Herman BK, Deal LS, DiBenedetti DB, Nelson LM, Fehnel SE, Brown TM. Development of the binge eating disorder screener. Poster presented at the 168th American Psychiatric Association Annual Meeting; May 16, 2015. Toronto, Canada.

Background: Binge eating disorder (BED) was first included as a specific diagnosis in the Diagnostic and Statistical Manual of Mental Disorders, Fifth Edition (DSM-5). Twelve-month prevalence rates of BED in US adult females and males are estimated at 1.6% and 0.8%, respectively. BED may be under-diagnosed due to a lack of awareness and familiarity in the general medical community. The objective of this project was to develop a patient-reported screener to identify individuals with probable BED for further evaluation by their physicians and/or referral to specialists.

Method: Based on the DSM-5 diagnostic criteria and existing instruments, draft BED Screener (BEDS) items were developed. Items were reviewed with 3 academic and clinical BED experts, revised accordingly, and debriefed in two iterative sets of cognitive debriefing interviews with adults reporting BED-consistent characteristics. In a multisite, cross-sectional, prospective, non interventional study, the BEDS was administered to 97 adults, each required to have a body mass index (BMI) of at least 19, and with approximately half of the sample self-reporting DSM-5 BED characteristics. A structured clinical interview (updated to reflect the DSM-5) was administered to participants, who also completed the BEDS and two additional self-report instruments (the Binge-Eating Scale [BES] and the Rand-36, measuring general health-status). Data were used to evaluate the sensitivity and specificity of candidate classification algorithms, based on participants' BED diagnosis (presence or absence of BED). It was the BEDS developers' intent to optimize sensitivity–to ensure that those who truly have BED would be detected–as well as, to be conservative in identifying a broader range of individuals with probable BED–to ensure that no one would be missed for further evaluation and/or referral.
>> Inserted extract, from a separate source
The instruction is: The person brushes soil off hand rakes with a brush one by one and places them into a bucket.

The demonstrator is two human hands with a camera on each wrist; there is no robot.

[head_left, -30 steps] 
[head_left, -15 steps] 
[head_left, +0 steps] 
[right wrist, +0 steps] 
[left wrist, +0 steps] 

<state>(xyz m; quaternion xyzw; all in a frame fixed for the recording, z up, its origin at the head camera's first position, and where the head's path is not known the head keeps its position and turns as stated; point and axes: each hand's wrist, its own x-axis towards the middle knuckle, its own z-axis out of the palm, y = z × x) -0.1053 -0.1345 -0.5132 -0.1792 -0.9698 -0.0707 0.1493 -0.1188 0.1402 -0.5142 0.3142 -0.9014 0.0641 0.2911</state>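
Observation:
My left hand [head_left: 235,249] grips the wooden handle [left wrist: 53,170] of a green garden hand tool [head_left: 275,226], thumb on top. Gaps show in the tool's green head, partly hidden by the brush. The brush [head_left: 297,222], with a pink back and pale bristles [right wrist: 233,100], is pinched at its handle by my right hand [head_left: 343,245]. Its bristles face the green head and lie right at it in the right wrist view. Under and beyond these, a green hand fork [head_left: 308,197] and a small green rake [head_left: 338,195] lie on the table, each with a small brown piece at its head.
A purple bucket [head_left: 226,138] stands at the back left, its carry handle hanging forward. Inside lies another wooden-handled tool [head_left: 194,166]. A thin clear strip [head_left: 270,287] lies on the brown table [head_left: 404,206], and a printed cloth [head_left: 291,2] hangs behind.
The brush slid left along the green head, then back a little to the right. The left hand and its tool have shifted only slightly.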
Results: Following feedback from the experts, a 19-item version (including 6 alternative items) was tested in cognitive debriefing interviews (N = 13), resulting in a 13-item BEDS pilot version. Based on the clinical interview, 16 participants (16.5%) were diagnosed with BED. An algorithm composed of 7 items (BEDS-7) produced optimal sensitivity (100%, 16/16) with reasonable specificity (38.7%, 29/75). These 7 items address the presence of overeating episodes in the last 3 months; lack of control; eating when not hungry; feelings of distress, embarrassment, and disgust; and self-induced vomiting. Based on this algorithm, participants who were correctly identified–true positives–tended to have worse average BES and RAND-36 scores, indicating poorer health status, than participants identified as true negatives.

Conclusions: The BEDS-7 is a sensitive and valid patient-reported screening tool that can be used to identify individuals with probable BED, identify the need for further evaluation, and facilitate referral. Future research should be conducted to test the real-world feasibility and value of the BEDS.